§ **TASK TO CARRY OUT**:
Filter the entries for the word "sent". Copy each line in which it occurs.

-- RECORDS PROVIDED follows --

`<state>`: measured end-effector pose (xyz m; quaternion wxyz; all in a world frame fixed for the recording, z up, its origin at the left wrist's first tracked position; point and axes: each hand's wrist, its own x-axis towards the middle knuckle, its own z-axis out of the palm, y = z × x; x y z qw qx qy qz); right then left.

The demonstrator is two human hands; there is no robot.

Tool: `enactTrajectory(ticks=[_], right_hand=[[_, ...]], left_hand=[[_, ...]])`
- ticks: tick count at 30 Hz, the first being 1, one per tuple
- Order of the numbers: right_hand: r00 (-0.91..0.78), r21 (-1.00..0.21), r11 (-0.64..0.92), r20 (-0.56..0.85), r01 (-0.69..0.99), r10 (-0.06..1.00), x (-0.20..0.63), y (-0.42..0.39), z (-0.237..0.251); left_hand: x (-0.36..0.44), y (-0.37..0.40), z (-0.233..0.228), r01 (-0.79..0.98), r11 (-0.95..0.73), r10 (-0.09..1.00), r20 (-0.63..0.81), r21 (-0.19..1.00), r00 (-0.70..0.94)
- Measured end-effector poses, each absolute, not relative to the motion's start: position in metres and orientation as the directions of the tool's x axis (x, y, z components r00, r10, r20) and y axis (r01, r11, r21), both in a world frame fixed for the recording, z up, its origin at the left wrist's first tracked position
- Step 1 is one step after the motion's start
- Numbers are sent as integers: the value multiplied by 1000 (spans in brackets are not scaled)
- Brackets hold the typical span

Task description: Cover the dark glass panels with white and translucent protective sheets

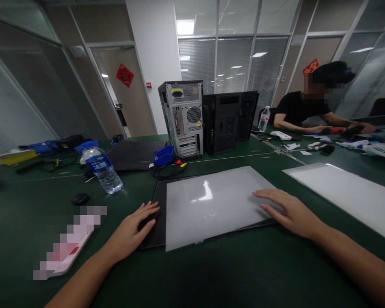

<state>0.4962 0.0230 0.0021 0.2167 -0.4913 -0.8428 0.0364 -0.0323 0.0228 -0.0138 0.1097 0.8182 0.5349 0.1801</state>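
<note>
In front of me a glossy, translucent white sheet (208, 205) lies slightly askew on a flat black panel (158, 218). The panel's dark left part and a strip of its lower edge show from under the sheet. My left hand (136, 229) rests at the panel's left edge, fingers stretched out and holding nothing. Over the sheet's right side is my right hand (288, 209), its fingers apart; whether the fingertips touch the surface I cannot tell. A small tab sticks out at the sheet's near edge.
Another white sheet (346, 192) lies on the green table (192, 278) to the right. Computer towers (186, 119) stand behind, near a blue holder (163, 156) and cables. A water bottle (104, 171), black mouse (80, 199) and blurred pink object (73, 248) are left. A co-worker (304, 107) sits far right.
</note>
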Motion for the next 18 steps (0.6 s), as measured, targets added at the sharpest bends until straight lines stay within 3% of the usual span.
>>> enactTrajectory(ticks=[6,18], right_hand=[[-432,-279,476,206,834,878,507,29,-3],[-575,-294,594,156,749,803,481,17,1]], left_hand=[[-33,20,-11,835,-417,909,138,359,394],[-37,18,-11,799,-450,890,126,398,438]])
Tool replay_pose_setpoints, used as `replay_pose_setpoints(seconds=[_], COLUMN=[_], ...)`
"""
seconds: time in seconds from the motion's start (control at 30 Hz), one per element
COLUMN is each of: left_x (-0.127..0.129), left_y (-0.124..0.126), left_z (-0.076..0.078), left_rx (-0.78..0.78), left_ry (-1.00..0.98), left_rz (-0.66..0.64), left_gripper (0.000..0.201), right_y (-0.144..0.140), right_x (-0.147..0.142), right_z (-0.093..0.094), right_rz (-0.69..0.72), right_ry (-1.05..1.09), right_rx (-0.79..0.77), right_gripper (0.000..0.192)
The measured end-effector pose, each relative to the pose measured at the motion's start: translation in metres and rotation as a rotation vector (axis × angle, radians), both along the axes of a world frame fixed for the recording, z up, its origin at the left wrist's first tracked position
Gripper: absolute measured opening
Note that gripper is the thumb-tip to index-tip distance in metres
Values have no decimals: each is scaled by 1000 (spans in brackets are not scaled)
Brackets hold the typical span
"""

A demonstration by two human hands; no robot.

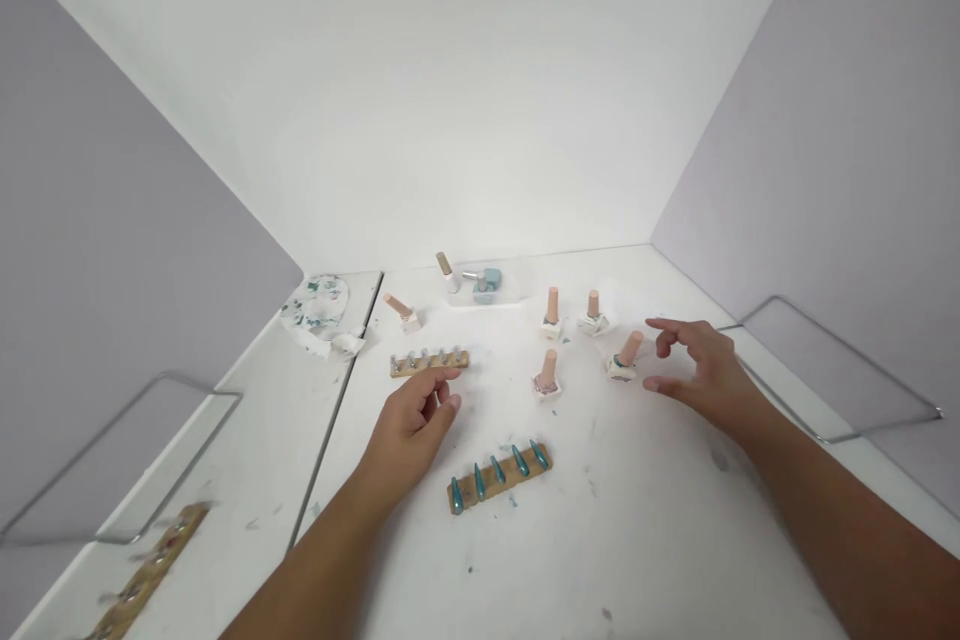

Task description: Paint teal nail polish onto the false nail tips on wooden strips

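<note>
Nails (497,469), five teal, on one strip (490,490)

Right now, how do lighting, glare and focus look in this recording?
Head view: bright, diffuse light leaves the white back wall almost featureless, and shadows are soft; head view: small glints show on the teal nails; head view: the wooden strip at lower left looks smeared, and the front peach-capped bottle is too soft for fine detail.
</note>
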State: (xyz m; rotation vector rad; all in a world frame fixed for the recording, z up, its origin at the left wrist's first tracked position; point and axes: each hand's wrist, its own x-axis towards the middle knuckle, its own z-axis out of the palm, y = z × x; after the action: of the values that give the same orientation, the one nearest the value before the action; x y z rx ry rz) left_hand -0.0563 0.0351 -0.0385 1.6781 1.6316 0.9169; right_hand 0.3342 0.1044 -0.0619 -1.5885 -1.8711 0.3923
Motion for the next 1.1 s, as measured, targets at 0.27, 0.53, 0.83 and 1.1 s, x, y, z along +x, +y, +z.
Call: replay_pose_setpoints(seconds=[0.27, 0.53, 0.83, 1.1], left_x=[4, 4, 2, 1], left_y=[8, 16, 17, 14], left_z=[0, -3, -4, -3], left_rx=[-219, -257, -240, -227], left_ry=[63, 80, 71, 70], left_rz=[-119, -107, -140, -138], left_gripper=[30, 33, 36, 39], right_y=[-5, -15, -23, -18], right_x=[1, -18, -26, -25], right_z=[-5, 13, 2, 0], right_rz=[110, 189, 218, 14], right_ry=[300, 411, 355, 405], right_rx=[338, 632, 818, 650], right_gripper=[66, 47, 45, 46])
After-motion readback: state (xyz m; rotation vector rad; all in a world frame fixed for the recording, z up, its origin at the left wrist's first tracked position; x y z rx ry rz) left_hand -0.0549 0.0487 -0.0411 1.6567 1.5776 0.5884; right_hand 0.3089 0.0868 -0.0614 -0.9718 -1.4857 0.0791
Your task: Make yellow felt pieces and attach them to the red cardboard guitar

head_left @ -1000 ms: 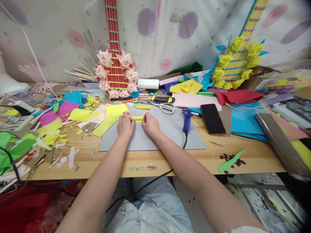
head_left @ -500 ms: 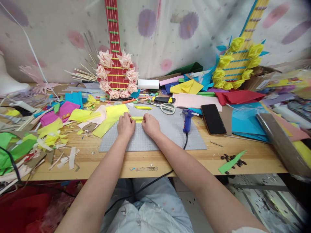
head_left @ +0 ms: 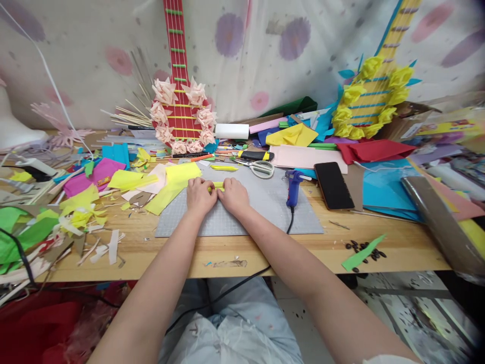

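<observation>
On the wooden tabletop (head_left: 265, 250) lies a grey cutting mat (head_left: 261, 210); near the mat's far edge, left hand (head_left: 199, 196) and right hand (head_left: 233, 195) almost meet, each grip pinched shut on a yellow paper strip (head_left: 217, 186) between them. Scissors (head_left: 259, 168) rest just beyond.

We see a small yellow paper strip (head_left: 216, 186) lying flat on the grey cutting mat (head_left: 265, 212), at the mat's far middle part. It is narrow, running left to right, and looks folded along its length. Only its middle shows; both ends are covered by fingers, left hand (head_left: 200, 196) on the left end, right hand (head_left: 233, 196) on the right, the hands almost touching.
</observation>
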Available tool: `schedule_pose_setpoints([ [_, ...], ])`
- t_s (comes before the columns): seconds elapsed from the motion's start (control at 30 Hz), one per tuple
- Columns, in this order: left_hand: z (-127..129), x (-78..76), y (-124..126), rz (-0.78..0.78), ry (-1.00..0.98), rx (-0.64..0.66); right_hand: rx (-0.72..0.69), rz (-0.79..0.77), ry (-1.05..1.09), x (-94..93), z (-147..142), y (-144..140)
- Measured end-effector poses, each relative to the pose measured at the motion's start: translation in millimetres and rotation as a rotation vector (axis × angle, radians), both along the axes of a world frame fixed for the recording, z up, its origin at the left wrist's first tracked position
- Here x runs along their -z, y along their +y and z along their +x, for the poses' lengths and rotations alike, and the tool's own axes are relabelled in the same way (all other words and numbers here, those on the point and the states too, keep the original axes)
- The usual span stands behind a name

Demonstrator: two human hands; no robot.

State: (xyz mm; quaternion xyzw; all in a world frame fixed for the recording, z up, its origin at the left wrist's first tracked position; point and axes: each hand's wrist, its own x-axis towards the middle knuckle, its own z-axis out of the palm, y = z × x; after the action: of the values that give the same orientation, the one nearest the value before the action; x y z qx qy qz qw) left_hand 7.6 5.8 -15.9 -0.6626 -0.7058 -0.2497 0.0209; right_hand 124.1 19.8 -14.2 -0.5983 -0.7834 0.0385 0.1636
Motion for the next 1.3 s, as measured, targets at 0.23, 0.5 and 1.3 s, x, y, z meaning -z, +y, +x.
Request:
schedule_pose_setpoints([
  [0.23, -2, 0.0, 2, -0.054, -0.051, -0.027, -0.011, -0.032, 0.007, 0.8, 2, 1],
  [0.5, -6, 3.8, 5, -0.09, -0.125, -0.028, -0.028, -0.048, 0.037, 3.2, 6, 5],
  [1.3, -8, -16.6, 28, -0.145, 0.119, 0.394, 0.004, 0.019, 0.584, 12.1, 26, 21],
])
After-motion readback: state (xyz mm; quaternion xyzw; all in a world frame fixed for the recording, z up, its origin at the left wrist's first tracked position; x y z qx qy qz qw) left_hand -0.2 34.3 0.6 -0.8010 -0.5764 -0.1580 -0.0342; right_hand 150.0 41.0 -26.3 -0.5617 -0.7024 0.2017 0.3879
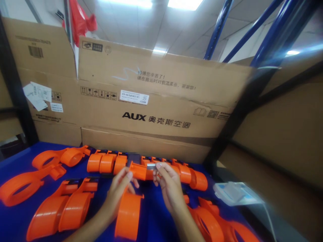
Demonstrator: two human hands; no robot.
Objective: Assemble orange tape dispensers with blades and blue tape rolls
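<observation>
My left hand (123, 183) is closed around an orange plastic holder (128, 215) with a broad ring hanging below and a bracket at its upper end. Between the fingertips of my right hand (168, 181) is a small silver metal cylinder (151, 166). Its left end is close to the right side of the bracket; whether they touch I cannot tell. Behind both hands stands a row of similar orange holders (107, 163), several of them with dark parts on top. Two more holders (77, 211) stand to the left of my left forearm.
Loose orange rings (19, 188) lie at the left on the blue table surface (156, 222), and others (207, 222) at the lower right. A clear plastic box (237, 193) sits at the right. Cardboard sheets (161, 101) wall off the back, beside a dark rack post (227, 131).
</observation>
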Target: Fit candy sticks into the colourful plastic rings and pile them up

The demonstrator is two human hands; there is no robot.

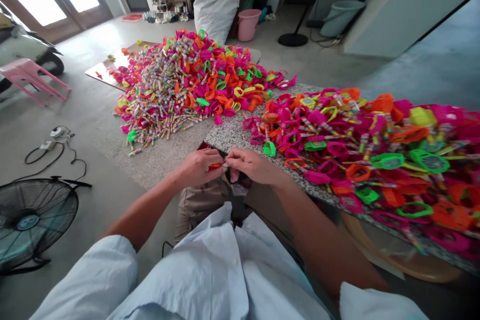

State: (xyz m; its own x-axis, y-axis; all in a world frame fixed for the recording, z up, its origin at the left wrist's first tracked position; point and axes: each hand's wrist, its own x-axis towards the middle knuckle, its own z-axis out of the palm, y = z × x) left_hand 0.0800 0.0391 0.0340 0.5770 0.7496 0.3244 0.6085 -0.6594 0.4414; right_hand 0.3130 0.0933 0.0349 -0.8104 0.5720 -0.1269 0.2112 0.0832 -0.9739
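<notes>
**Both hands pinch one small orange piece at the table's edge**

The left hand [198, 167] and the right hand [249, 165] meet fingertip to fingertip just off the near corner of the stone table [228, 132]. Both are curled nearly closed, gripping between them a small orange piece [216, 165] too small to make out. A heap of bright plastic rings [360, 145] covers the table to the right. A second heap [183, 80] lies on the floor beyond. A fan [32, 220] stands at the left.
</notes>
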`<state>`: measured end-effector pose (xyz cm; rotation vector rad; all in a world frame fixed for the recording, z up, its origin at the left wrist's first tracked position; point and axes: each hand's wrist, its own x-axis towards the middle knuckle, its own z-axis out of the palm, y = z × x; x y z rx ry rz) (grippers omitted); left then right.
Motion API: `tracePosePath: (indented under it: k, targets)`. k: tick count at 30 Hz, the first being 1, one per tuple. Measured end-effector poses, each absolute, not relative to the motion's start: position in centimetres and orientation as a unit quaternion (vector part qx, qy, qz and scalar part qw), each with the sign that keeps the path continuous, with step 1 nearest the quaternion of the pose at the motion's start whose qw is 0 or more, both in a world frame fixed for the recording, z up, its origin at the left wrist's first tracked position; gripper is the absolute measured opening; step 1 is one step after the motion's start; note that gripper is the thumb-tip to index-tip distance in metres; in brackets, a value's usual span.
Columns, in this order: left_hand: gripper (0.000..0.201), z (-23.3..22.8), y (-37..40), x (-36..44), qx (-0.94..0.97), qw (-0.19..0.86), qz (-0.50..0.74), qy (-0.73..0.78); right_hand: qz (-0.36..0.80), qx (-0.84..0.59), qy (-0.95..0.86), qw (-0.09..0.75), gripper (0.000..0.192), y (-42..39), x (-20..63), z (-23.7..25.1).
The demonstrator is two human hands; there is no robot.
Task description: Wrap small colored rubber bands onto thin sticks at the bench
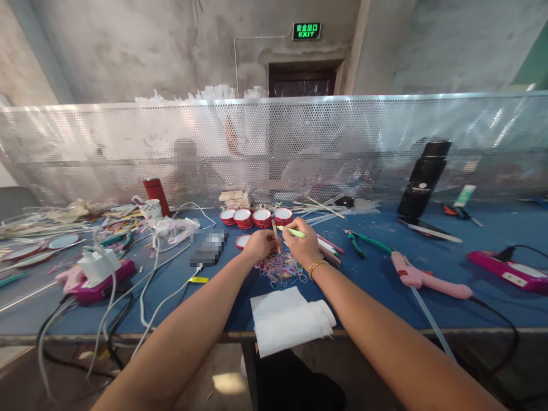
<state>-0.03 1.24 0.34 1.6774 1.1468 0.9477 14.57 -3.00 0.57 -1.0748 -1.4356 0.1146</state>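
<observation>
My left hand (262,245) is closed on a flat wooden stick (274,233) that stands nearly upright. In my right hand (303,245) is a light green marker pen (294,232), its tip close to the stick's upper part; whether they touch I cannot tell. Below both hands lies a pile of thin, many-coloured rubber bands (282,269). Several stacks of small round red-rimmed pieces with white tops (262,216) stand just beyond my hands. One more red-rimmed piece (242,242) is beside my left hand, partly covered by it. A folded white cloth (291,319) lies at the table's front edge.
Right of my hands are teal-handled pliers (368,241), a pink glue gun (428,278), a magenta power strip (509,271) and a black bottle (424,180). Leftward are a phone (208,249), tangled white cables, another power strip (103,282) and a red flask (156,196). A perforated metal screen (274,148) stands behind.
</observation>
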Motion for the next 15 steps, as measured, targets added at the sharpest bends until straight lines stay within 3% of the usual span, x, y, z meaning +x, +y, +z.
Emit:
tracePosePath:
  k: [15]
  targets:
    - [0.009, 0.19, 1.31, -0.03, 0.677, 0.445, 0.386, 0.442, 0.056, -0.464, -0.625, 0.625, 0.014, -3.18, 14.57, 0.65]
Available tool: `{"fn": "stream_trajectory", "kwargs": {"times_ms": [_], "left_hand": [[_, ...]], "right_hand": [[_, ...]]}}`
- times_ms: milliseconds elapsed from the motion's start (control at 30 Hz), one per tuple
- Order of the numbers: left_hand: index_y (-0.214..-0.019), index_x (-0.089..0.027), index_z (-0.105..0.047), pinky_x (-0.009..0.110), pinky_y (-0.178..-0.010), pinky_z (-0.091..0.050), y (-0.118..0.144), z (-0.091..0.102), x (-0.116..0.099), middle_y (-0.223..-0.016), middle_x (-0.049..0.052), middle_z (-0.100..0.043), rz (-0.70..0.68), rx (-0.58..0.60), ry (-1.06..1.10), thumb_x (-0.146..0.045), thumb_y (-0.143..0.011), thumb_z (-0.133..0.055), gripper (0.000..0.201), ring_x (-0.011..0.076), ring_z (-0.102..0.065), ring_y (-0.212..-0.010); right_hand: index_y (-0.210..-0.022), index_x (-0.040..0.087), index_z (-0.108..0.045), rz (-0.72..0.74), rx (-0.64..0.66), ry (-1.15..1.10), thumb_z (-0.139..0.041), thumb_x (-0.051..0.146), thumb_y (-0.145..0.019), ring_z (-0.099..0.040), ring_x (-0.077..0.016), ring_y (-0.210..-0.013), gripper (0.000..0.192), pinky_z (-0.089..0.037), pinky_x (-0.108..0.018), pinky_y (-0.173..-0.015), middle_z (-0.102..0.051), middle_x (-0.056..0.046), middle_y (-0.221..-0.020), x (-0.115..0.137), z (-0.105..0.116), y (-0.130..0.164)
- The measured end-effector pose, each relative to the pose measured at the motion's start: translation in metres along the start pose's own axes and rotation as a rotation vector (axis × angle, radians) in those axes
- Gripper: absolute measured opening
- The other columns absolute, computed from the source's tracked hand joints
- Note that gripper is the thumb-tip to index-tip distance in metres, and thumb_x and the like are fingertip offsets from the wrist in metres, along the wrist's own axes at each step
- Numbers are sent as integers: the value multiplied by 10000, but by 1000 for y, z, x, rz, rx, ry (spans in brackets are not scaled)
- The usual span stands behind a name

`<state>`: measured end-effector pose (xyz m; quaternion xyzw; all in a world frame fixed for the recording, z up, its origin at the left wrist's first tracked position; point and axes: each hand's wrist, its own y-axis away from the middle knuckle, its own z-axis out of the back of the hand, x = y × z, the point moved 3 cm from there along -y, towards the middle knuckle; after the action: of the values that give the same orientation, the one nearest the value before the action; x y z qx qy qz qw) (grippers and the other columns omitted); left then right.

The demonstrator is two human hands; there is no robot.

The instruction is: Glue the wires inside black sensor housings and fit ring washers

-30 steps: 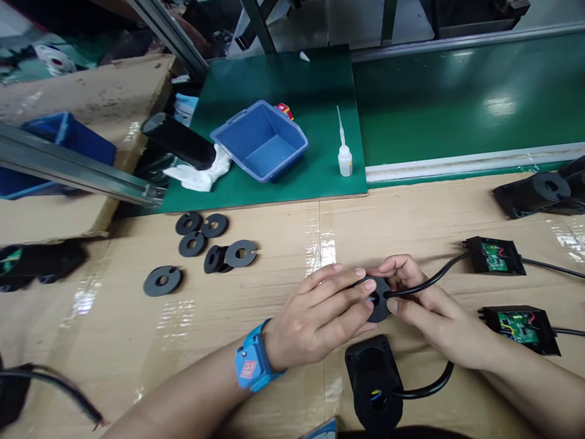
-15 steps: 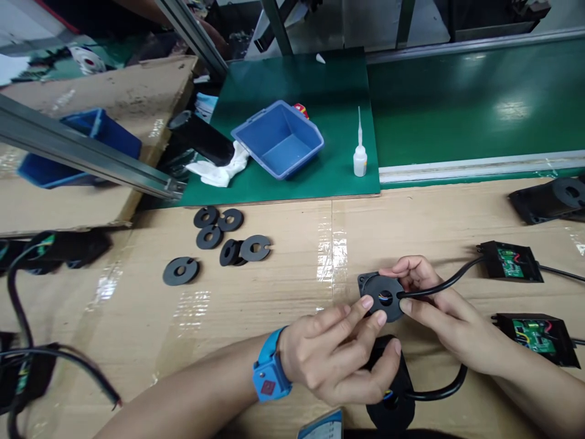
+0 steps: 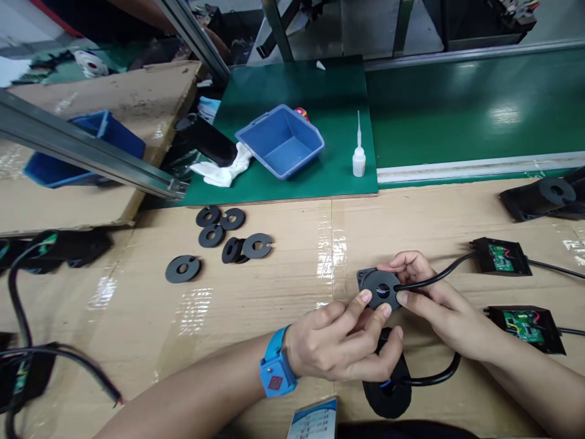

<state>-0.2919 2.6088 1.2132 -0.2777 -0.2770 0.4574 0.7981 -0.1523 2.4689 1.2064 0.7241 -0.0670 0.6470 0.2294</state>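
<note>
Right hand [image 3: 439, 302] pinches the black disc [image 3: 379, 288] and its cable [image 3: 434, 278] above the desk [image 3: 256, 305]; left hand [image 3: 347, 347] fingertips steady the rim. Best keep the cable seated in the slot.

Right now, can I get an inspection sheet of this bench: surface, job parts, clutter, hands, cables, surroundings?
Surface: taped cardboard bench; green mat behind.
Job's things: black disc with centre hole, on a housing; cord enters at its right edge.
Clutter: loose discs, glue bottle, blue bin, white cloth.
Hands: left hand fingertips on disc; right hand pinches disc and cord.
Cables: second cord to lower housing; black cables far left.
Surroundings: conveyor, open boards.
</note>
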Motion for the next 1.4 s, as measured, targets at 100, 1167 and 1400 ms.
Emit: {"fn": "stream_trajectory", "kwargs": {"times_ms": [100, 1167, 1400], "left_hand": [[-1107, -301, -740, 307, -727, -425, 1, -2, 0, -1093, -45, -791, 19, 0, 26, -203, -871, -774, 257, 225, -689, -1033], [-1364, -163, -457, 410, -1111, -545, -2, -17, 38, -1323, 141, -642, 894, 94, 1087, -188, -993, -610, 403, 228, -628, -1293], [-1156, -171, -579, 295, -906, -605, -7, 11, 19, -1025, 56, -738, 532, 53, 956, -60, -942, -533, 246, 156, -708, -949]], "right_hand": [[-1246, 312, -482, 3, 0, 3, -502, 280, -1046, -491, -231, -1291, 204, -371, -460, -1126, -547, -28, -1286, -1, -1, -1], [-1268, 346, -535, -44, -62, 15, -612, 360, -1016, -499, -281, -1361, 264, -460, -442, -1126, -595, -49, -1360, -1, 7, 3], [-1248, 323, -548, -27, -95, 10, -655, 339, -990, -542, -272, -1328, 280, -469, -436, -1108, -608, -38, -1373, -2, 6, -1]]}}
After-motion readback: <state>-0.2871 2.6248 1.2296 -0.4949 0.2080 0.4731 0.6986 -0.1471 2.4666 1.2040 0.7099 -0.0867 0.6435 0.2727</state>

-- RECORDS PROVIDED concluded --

§ **RESULT FOR THIS EXERCISE**:
- Numbers are sent as integers: the value multiplied by 1000 (spans in brackets are not scaled)
- Numbers are sent as integers: the value multiplied by 10000, but by 1000 for y, z, x, rz, rx, ry (spans in brackets are not scaled)

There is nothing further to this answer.